Why $1/(1+16x^2)$ Converges Slowly at First

The function $f(x) = 1/(1+16x^2)$ has poles at $x = \pm i/4$ in the complex plane — only distance $1/4$ from the real interval $[-1,1]$. The Bernstein ellipse that passes through these poles is quite small, giving $\rho \approx 1.28$. This means the error decays as roughly $1.28^{-2M}$, which requires fairly large $M$ before the exponential behavior becomes visually obvious. For $M = 3$–$10$ the convergence can look nearly algebraic.

For comparison, $e^x$ is entire (no singularities anywhere in $\mathbb{C}$), so its Bernstein $\rho$ is effectively infinite and Gauss quadrature converges superexponentially.

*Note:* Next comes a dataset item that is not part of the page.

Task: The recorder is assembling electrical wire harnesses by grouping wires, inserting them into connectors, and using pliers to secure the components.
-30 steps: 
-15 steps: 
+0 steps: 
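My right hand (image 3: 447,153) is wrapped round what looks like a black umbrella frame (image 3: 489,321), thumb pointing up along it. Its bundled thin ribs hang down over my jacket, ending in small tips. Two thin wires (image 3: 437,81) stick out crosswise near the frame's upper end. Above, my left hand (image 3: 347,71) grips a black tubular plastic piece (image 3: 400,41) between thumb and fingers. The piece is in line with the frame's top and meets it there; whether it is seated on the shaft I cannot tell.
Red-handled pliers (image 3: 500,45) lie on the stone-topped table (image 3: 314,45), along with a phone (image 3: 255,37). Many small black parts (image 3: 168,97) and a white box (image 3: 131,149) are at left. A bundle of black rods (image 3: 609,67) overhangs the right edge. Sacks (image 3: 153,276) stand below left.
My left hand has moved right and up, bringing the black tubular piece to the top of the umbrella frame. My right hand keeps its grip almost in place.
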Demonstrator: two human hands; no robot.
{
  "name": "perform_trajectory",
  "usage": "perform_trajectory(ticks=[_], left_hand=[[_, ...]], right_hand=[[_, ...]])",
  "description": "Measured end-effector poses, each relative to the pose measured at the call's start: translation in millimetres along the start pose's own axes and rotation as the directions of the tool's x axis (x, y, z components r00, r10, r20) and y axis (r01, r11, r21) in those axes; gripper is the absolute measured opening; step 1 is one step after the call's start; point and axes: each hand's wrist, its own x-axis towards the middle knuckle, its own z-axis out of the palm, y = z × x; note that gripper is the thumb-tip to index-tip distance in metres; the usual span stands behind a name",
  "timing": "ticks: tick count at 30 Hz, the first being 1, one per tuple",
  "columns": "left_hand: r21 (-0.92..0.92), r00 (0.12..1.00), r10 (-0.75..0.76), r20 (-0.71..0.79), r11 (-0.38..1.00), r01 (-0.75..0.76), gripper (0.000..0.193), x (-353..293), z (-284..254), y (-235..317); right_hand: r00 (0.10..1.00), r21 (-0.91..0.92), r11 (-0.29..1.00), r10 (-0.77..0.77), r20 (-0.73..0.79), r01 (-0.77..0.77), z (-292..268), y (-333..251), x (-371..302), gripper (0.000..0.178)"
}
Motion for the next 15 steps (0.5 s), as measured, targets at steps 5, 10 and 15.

Weighted Quadrature for Expectations

In uncertainty quantification (UQ) we need expectations

\[ \mathbb{E}_\theta[f(\theta)] = \int f(\theta)\, p(\theta)\, d\theta, \]

where $p(\theta)$ is a probability density function (PDF). Rewriting this as a standard Legendre integral requires a change of variables; a cleaner approach is to directly use a Gauss rule matched to $p$.

For $\theta \sim \mathcal{N}(0, 1)$, the natural weight is the standard Gaussian $w(\theta) = e^{-\theta^2/2}/\sqrt{2\pi}$, and the corresponding orthogonal polynomials are the Hermite polynomials. The resulting Gauss-Hermite rule integrates $f(\theta) p(\theta)$ exactly for polynomials $f$ up to degree $2M-1$.

# Gauss-Hermite rule via HermitePolynomial1D
hermite_poly = HermitePolynomial1D(bkd)
hermite_poly.set_nterms(30)
hermite_rule = GaussQuadratureRule(hermite_poly)


def f_qoi(theta):
    """A smooth QoI: exponential decay."""
    return np.exp(-0.5 * theta**2) * np.cos(theta)


# Exact expectation: E[exp(-θ²/2)cos(θ)] = √2/2 · exp(-1/4)  (computed via sympy)
exact_mean = np.sqrt(2.0) / 2.0 * np.exp(-0.25)

Ms = np.arange(1, 26)
gh_errors = []
for M in Ms:
    nd, wt = hermite_rule(M)
    nd_np = bkd.to_numpy(nd[0])
    wt_np = bkd.to_numpy(wt[:, 0])
    approx_mean = wt_np @ f_qoi(nd_np)
    gh_errors.append(abs(approx_mean - exact_mean))

fig, ax = plt.subplots(figsize=(8, 5))
plot_gauss_hermite(ax, Ms, gh_errors)
plt.tight_layout()
plt.show()

Figure 3: Gauss-Hermite convergence for a smooth QoI with a standard normal input. The error drops to machine precision by about $M = 8$.

Gauss-Lobatto Rules

The standard Gauss rule places nodes strictly in the interior of $[a, b]$. When building nested quadrature hierarchies (required by sparse grid methods) it is useful to include the endpoints as fixed nodes and optimize the remaining interior nodes. This gives the Gauss-Lobatto rule.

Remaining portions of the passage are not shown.